When copying the data, keep every line exactly the same.

[Start of section]

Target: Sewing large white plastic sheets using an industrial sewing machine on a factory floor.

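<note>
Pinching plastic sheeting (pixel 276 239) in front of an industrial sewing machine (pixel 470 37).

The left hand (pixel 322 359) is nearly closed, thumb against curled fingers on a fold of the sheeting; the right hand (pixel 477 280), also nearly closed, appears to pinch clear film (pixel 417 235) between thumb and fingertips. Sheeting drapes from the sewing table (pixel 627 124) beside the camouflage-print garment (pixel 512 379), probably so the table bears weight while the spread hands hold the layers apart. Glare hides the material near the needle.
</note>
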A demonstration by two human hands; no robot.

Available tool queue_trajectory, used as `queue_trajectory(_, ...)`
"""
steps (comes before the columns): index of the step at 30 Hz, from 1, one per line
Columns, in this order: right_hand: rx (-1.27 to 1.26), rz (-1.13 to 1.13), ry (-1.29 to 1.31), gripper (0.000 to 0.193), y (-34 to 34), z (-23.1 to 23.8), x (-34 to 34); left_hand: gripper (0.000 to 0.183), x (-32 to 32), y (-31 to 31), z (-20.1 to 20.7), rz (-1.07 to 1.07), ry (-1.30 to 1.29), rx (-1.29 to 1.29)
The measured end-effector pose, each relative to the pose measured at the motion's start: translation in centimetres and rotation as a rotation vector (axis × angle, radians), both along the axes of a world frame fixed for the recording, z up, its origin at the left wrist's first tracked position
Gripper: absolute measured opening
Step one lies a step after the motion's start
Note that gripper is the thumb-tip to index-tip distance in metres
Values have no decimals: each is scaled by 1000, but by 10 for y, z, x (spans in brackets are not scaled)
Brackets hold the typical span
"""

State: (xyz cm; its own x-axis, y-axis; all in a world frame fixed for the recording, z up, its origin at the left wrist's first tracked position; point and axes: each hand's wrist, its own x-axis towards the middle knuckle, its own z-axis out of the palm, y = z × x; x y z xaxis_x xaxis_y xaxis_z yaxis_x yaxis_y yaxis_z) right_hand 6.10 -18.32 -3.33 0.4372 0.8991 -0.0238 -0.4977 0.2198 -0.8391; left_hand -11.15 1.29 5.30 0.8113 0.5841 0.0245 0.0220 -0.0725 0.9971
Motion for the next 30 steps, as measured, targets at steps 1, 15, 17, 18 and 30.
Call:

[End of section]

== Your response ==
Target: Sewing large white plastic sheets using an industrial sewing machine on a factory floor.

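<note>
Pinching plastic sheeting (pixel 276 239) in front of an industrial sewing machine (pixel 470 37).

The left hand (pixel 322 359) is nearly closed, thumb against curled fingers on a fold of the sheeting; the right hand (pixel 477 280), also nearly closed, appears to pinch clear film (pixel 417 235) between thumb and fingertips. Sheeting drapes from the sewing table (pixel 627 124) beside the camouflage-print garment (pixel 512 379), probably so the table bears weight while the spread hands hold the layers apart. Glare hides the material near the needle.
</note>
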A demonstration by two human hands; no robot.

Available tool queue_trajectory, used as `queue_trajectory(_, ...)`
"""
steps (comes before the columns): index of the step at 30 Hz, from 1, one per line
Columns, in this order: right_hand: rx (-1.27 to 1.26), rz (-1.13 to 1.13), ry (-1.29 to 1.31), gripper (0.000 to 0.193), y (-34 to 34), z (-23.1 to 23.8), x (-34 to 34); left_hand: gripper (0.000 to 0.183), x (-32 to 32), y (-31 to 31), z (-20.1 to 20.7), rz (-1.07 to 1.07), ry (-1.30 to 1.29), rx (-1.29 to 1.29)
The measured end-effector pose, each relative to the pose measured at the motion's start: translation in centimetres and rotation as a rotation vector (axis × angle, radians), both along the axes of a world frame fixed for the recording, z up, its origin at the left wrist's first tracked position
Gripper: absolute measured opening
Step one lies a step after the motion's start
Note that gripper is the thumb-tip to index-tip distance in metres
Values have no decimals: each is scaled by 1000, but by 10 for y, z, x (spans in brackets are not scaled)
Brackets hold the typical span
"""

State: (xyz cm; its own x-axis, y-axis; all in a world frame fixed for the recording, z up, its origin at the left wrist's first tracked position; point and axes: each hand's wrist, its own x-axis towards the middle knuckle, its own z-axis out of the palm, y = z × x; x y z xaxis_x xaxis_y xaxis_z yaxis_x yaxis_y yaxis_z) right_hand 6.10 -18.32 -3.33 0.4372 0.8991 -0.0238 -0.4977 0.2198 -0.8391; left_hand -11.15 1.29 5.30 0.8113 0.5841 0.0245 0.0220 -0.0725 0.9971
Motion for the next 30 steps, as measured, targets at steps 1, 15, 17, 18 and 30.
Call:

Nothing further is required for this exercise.